Focus groups, like one-on-one interviews, uncover the attitudes, emotions and motivations behind your users. The use of projection methods allows you to understand attitudes which were not directly revealed by users.
Paper prototyping is a technique that consists of creating hand drawings of user interfaces to enable them to be rapidly designed, simulated and tested. It’s a simple technique, but has been used effectively since the 1980’s and is still being used to great success today. It aims to explore and validate ideas to show intention behind a feature or the overall design concept. It can save you time and money before putting investment into the development phase.
Image by Eugene Kim
Card sorting is a method which is incredibly helpful at the stage of creating the application, as well as later on, while optimising the information architecture. In a card sorting session, participants organise topics into categories. The main aim is to establish how users perceive the hierarchy of elements. Card sorting can help you understand your users’ expectations and understanding of your topics.
Moderated in-person usability testing is a fundamental technique used to obtain feedback from live users interacting with a digital product prototype or a fully implemented application. For this, you will need something tangible for users to interact with. Here, you can uncover sticking points in a user’s journey and any issues with the content.
Remote usability testing means you don’t even need to be in the same country as your participants. Again, you should have something tangible to test, as it uses online methods to observe and analyse user behaviour while users complete tasks on the website. The main advantage of this method is that users work in their natural environment – at home or work. It is also time and cost-effective. We recently saw a great talk on this topic at UX Bristol, so be sure to have a read for some useful tidbits.
I have data – now what?
At the end of your testing, you should have several types of data, depending on the metrics identified in your plan. Now, you have to analyse this data by reading and re-reading notes, and look for any kinds of patterns or problems that occurred across your participants.

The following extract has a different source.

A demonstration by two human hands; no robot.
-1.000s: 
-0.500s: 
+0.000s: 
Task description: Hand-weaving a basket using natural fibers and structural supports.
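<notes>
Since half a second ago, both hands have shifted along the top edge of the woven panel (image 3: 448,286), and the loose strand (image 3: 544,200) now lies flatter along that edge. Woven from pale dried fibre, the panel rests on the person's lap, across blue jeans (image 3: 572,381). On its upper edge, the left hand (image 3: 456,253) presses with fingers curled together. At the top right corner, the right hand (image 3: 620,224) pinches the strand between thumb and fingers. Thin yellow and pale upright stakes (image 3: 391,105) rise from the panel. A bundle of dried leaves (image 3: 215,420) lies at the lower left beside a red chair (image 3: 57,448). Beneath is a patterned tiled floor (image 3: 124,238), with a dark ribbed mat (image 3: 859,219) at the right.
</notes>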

When reviewing the data, consider the severity of any problems experienced through the testing. It’s deemed critical if users can’t complete scenarios given to them in the task, whereas minor annoyances experienced by users can be revisited later if they still managed to complete the scenario.
For a usability test to have any real value, you must use all the knowledge you learned to improve your website or application. Of course, there’s a good chance that you won’t be able to implement every recommendation. Developing any product involves prioritisation and balancing schedule, budget and expectations. It’s important to focus on changes that users need instead of what they want.
Remember, it costs a lot more to support users of a poorly-designed site than it does to fix the site while it is still being developed and yet to launch.
Image by Cassandra Leigh Gotto
Usability testing is an essential component of design and feature selection. It’s something worth carrying out if you hope to achieve success with your product and can help set your website or application apart from your competitors. You also don’t necessarily need to invest a large amount of money to undertake it. If you feel you only need to test on a smaller scale, friends and relatives can be very helpful (and cheap!).
Usability testing can be done in so many different ways, so it’s important to determine which way is right for you and fits your purpose before starting. Even if you have a finished product, you should test some more! Your product will thrive on feedback, so don’t leave it on the shelf, growing stale as the days go by.